'Create new column based on presence/absence of string in other column by group
I have this dataset about vessels locations, where the same "id" can correspond to two levels. Corresponds to a defined category, such as "fishing" and may also appear as "unspecified". I would like to create a new column, where whenever an "id" appears as "unspecified" and also as another category (in other rows), "unspecified" is replaced by that category.
#dataset example
library(dplyr)
levels <- c("passenger", "passenger", "unspecified", "passenger", "passenger",
"passenger", "passenger", "passenger", "passenger", "passenger",
"unspecified", "passenger", "fishing", "unspecified", "fishing",
"fishing", "fishing","unspecified", "fishing", "fishing",
"unspecified","fishing", "fishing", "fishing", "unspecified",
"unspecified", "unspecified")
id <- c("844", "844", "844", "844", "844","844", "844", "844", "844", "844",
"844", "844", "845", "845", "845", "845", "845","845", "845", "845",
"845","845", "845", "845", "825", "825", "825")
lat <- c(-30.6456, -29.5648, -27.6667, -31.5587, -30.6934, -29.3147, -23.0538,
-26.5877, -26.6923, -23.40865, -23.1143, -23.28331, -31.6456, -24.5648,
-27.6867, -31.4587, -30.6784, -28.3447, -23.0466, -27.5877, -26.8524,
-23.8855, -24.1143, -23.5874, -23.5259, -22.8788, -22.1324)

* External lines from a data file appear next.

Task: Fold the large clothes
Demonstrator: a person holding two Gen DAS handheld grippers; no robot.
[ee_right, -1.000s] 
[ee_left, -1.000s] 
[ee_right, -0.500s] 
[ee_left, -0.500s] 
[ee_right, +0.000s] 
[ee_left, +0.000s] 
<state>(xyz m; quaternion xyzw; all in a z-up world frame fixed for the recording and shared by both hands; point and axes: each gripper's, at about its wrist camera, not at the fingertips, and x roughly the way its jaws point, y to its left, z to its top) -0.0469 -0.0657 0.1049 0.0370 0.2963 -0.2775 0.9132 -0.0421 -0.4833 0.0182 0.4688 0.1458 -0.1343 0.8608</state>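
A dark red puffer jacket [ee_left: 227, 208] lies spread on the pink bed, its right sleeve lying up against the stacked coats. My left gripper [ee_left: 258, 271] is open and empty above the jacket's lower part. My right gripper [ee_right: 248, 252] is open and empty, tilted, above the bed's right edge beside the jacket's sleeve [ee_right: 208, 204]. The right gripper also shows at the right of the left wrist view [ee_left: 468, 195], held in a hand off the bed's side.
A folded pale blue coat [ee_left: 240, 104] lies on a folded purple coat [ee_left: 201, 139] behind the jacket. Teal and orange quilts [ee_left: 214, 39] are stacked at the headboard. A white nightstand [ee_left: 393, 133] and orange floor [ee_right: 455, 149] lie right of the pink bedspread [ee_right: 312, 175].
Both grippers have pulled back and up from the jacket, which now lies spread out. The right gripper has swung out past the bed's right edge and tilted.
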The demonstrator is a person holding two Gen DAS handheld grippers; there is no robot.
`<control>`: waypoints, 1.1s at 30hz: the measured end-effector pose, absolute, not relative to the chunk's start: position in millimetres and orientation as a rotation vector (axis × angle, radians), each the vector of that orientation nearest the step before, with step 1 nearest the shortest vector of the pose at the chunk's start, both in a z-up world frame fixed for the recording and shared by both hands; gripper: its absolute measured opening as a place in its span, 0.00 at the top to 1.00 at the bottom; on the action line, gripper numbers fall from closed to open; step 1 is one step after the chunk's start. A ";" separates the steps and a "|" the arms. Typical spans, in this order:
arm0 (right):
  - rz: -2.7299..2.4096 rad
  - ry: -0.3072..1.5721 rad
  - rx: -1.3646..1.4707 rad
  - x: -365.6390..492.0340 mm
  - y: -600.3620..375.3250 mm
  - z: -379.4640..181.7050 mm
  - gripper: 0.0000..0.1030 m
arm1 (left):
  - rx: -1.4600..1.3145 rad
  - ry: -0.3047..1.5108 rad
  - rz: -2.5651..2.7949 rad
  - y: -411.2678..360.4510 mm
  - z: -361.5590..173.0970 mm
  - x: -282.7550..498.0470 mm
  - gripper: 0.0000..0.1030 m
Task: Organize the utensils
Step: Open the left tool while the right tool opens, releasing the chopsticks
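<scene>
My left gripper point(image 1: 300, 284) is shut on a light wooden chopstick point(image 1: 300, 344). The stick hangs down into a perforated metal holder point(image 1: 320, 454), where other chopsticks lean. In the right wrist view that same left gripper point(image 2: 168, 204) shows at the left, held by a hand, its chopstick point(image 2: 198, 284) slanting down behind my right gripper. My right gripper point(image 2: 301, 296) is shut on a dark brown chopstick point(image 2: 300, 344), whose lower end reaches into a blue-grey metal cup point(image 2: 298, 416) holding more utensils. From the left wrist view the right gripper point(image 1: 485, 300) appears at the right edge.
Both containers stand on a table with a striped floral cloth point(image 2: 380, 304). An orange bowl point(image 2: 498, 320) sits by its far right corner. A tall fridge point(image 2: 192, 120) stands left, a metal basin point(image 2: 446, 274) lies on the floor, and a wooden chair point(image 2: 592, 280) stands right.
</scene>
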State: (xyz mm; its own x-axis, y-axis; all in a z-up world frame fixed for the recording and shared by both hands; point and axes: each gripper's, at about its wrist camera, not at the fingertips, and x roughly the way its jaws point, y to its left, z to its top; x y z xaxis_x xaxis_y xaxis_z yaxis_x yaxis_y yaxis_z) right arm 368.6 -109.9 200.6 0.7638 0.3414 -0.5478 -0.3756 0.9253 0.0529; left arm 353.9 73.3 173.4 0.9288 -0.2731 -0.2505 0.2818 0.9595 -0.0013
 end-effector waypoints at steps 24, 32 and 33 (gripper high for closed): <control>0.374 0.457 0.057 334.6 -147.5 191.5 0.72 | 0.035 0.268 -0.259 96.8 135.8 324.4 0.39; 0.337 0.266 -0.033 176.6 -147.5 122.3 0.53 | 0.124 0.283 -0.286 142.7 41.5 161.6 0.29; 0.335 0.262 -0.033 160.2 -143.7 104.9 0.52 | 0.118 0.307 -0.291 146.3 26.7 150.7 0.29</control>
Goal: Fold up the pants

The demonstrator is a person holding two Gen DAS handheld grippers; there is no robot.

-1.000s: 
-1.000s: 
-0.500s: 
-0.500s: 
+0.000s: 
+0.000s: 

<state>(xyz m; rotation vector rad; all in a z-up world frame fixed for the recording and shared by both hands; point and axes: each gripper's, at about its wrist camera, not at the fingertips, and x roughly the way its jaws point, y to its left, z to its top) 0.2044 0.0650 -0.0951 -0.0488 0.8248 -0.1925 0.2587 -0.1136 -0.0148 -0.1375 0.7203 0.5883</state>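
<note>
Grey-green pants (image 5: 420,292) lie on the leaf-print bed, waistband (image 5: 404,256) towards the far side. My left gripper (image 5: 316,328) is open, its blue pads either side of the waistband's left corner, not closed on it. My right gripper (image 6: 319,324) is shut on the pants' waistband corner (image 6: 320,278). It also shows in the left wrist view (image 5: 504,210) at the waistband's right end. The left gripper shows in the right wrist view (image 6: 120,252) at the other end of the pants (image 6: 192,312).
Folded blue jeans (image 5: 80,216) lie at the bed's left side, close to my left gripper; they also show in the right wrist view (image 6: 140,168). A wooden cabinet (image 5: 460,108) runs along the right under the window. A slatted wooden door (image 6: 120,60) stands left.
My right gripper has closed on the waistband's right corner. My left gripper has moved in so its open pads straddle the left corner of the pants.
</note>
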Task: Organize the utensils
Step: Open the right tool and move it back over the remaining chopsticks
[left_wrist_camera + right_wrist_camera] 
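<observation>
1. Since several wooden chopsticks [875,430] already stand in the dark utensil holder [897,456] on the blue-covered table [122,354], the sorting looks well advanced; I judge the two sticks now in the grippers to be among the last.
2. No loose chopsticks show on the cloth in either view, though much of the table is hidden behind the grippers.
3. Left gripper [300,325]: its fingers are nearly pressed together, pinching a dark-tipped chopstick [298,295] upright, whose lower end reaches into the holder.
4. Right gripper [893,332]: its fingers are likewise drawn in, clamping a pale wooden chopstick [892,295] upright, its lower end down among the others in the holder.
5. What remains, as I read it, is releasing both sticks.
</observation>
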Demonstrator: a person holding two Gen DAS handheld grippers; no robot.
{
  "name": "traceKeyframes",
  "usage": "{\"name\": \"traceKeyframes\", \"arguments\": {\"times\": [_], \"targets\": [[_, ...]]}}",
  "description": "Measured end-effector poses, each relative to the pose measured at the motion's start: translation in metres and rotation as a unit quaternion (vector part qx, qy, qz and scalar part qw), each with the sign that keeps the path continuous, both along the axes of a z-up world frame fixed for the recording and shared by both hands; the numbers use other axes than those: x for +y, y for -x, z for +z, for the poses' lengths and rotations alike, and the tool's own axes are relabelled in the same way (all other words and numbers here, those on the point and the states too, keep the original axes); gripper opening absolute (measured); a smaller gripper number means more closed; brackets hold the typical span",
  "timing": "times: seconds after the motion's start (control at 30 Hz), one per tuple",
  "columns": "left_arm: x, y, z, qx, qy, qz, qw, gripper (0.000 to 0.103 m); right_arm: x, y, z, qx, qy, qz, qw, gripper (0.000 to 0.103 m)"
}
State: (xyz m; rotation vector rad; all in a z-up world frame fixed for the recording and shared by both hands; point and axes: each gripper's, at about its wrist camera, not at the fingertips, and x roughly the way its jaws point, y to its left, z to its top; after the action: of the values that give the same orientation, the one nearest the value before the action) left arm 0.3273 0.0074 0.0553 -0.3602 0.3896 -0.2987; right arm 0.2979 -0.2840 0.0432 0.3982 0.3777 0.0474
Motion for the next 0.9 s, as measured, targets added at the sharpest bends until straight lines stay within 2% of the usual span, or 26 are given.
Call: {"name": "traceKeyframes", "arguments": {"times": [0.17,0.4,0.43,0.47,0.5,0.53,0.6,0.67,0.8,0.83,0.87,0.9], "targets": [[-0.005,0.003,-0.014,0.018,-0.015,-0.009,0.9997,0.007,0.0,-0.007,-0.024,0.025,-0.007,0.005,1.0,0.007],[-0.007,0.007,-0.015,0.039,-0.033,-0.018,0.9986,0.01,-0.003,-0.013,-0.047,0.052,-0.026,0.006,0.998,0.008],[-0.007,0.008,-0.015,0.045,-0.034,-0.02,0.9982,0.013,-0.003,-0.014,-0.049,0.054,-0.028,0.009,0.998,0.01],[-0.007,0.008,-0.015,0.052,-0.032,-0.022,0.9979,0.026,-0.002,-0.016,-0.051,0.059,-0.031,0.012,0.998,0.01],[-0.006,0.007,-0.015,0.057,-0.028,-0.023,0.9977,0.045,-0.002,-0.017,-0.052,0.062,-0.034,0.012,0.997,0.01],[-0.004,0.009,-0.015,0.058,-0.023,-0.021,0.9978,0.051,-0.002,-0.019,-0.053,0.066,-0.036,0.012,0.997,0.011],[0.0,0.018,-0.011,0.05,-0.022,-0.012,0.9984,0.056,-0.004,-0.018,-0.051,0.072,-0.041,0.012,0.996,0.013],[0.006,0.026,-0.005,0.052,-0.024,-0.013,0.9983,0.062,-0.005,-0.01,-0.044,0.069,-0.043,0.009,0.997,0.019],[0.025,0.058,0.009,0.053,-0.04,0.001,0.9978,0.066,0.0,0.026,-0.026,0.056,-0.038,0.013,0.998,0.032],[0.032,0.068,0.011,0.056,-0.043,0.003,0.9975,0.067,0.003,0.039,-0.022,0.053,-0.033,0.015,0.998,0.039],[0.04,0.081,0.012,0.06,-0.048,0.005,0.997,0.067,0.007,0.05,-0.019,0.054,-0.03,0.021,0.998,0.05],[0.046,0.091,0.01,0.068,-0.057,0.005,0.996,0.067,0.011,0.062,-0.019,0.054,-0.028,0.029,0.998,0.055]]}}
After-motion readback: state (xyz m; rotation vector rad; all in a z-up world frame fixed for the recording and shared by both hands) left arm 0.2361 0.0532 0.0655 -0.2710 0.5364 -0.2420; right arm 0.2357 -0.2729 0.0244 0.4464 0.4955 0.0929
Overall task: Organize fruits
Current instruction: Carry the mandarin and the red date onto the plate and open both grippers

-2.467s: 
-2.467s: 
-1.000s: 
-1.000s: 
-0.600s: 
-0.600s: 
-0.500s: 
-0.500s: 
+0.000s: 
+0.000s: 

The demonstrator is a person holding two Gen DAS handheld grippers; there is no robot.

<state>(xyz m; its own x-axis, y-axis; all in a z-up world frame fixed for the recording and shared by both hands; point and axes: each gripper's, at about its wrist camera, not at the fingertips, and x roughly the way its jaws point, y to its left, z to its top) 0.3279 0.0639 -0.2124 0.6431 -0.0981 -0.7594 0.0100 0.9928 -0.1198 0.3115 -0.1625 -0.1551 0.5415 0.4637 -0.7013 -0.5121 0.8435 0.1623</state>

long <- c(-50.4879, -49.8715, -51.8716, -50.4456, -50.9842, -51.9787, -41.2343,
-40.2859, -40.19599, -41.64302, -41.58042, -41.55057, -50.4576, -48.8715,
-51.4566, -51.4456, -50.4477, -50.9937, -41.4789, -41.3859, -40.2536,
-41.6502, -40.5442, -41.4057, -40.4058, -42.4877, -41.4545)
df <- tibble(levels = as.factor(levels), id = as.factor(id), lat, long)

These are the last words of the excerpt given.